In computer graphics, ray tracing is a classic algorithm. The process of ray-tracing is modeled by imaging principles in the real world, hence the process of coloring each pixel. In light tracing, mainly consider the method of light transmission, stop position, and the color value of light. When light hits the surface of an object, the reflection, refraction, absorption and transmission of light are produced. To handle everything, select the appropriate lighting model. We can use the simple lighting model, the Phong illumination model simplifies the problem. The lighting model can be based on the material of the object, the specular and diffuse reflection values are calculated at the intersection of the scene and object, to determine the shading value.

The traditional ray-tracing scheme can only solve the problems of light generation, collision detection of light, and scene in a serial way. And because of the ray tracing process, you don't have to worry about the interpixel dependency, so you can take advantage of this property. Designing a parallel ray-tracing scheme, the initial parameters include observation direction, perspective, etc, and use these parameters to generate the initial light.

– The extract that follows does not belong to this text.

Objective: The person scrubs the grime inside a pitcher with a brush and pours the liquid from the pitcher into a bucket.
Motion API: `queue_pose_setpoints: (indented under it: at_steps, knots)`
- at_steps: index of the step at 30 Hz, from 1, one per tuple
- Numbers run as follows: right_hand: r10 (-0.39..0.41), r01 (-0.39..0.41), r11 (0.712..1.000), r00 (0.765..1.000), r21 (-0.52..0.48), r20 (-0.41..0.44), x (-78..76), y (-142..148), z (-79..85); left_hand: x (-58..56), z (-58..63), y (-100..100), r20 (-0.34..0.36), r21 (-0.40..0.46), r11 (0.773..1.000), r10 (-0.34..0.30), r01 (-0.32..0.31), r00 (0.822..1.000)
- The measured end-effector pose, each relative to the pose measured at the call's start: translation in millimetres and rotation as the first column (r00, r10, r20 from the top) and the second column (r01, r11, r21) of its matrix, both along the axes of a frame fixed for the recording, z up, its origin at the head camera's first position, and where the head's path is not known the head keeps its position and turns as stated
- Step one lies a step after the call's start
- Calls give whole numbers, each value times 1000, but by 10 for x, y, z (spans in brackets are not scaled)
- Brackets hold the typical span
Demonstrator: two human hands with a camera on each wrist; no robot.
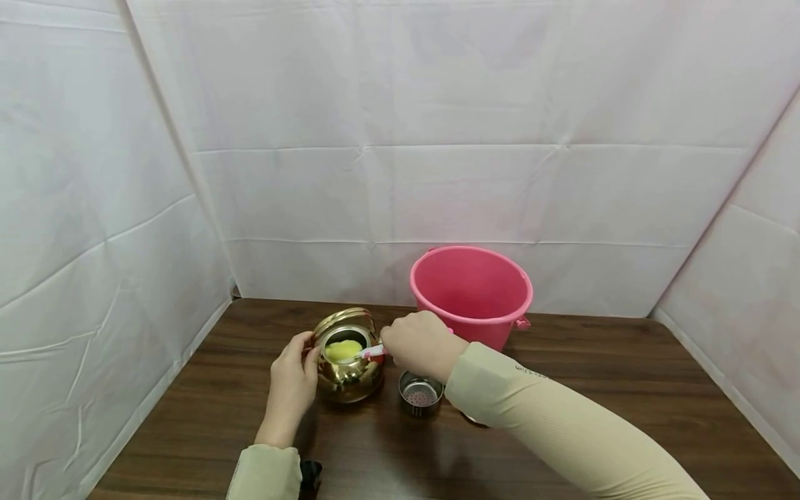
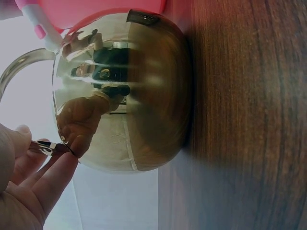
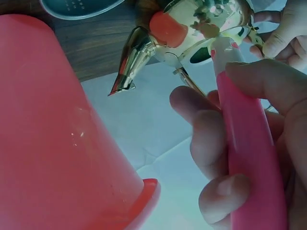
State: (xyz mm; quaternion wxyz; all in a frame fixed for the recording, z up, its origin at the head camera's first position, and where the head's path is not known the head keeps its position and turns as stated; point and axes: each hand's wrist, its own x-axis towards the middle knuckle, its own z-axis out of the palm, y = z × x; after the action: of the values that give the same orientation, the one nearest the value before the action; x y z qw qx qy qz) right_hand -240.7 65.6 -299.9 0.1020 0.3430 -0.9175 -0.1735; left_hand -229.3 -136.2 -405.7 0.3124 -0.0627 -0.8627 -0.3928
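A shiny gold kettle (image 1: 350, 384) stands upright on the table with its lid off and its hoop handle (image 1: 340, 317) leaning back. My left hand (image 1: 292, 380) pinches the base of that handle between thumb and fingers at the kettle's left rim, as the left wrist view (image 2: 122, 91) shows. Held in my right hand (image 1: 420, 342) is a sponge brush with a pink and white grip (image 3: 249, 139). Its yellow sponge head (image 1: 343, 350) lies in the kettle's mouth. The spout (image 3: 132, 60) points toward the bucket side.
Behind my right hand stands a pink bucket (image 1: 471, 285). A small metal strainer (image 1: 420, 394) with a perforated bottom sits right of the kettle. My right sleeve (image 1: 556, 417) mostly hides a round item beside it. White cloth (image 1: 462, 194) walls the brown table (image 1: 625, 389).
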Motion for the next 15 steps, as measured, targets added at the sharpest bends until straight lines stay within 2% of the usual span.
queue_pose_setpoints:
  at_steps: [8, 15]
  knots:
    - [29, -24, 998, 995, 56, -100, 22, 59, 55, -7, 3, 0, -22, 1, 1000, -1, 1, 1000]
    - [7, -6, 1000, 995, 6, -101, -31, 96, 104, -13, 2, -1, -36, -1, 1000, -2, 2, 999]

The realization of parallel ray tracing is mainly composed of the following parts:

1) For the problem of light generation, generates relatively independent basic parameters for each ray.

2) For collision detection between light and scene, because in the process of coloring the light, there is no dependency between the pixels, so each ray can be colorized in parallel.

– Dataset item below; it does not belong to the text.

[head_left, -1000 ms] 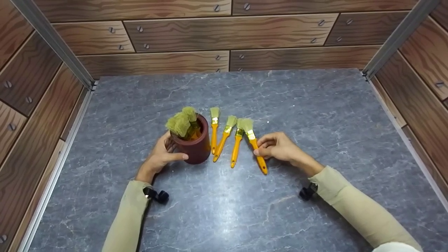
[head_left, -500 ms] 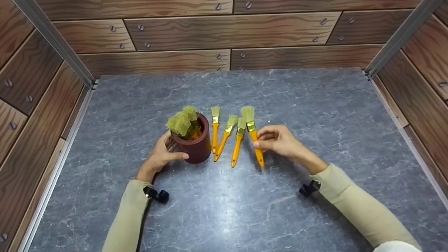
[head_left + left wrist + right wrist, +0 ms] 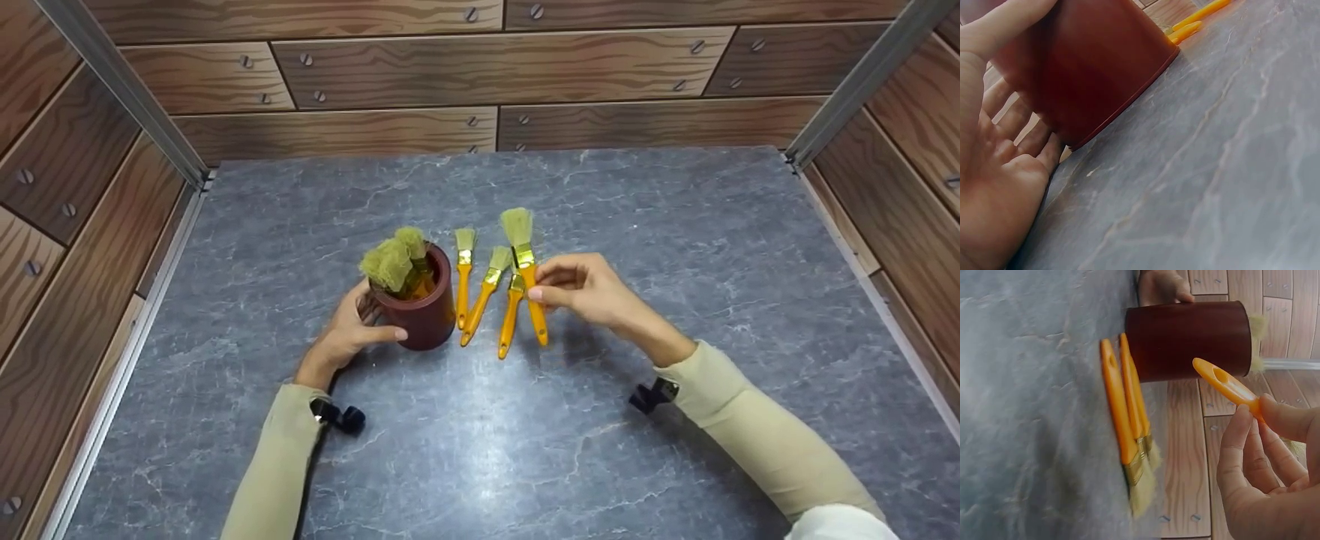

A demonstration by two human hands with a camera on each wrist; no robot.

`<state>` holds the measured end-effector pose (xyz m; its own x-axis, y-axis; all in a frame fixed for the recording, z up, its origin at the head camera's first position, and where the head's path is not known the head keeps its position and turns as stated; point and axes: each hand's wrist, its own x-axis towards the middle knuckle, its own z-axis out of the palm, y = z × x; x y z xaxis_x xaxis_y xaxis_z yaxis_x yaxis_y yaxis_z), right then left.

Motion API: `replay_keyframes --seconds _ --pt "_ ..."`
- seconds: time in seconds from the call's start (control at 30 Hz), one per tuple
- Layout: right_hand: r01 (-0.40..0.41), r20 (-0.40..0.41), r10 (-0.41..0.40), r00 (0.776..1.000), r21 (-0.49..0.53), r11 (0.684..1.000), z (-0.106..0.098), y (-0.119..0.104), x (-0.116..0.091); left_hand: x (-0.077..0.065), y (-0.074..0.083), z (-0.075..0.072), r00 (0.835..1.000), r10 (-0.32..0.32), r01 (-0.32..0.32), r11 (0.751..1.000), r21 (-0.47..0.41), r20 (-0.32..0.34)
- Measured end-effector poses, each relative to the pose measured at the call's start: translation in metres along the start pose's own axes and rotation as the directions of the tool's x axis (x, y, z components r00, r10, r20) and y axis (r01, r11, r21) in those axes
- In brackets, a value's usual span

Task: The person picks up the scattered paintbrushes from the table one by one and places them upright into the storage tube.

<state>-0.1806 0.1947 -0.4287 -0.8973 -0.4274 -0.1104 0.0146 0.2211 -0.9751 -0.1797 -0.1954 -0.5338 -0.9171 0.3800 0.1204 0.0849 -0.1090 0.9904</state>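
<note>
A dark red-brown cylindrical cup (image 3: 421, 322) stands upright, with several paintbrushes (image 3: 391, 262) in it, bristles up. My left hand (image 3: 343, 330) holds the cup from the left, thumb on its near side and fingers behind. In the left wrist view the cup's wall (image 3: 1089, 67) rises beside the palm. My right hand (image 3: 589, 292) pinches the orange handle of a paintbrush (image 3: 532, 289) between thumb and fingers. The right wrist view shows that handle (image 3: 1230, 389) raised off the table, its hole end toward the cup. Its bristles are mostly hidden there.
Three more paintbrushes lie on the grey marbled table (image 3: 480, 435) right of the cup: a left one (image 3: 463, 281), a middle one (image 3: 482, 300) and a right one (image 3: 510, 319) partly covered by the held brush. Wood-patterned walls (image 3: 390, 75) surround the table.
My right hand has lifted the rightmost paintbrush and carried it left and away from me, over the neighbouring brush. The left hand and the cup have stayed in place.
</note>
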Motion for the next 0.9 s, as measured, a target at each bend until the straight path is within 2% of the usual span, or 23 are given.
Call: replay_keyframes --seconds 0.3,0.57,0.9 --pt "0.103 0.039 -0.103 0.994 0.016 0.995 0.015 -0.016 0.009 0.000 0.001 0.001 1.000 -0.015 0.015 1.000 0.000 0.001" --pt "0.151 0.054 -0.152 0.987 0.026 0.988 0.031 -0.028 0.019 0.000 0.002 0.001 1.000 -0.019 0.019 1.000 0.012 0.007" --pt "0.251 0.085 -0.253 0.964 0.041 0.967 0.048 -0.054 0.029 0.002 0.000 0.000 1.000 0.001 -0.001 1.000 0.009 0.013"
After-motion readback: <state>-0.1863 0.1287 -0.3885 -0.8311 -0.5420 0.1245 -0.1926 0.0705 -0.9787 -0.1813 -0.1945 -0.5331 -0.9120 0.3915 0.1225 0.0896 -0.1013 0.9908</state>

After implementing the above algorithm, details can be re-optimized for different needs, therefore, the efficiency of algorithm execution is improved. Such as: When creating KD-Tree, you can start with uniform division, until the number of triangles reaches the specified number then reuse the optimal surface segmentation method, this scheme can effectively improve the efficiency of KD-Tree creation. we can also classify some original geometric data, KD-Tree and other information in the scene, and stored in different textures. In this scheme, not only can data be packaged and stored to reduce repeated access to the same data resource, you can also leverage the virtual cache provided by the texture, this reduces the latency of data access, improved access efficiency.

Rendering the scene using this ray-tracing scheme, the rendering results are shown below.

Character model rendering results

Scene rendering results

by analyzing the rendering results, using this real-time ray-tracing algorithm can effectively improve the quality of rendering and make the scene more realistic to achieve better real-time rendering effect.

Using these techniques can effectively reduce the rendering time, speed up the image display rate,and achieve better real-time rendering effect.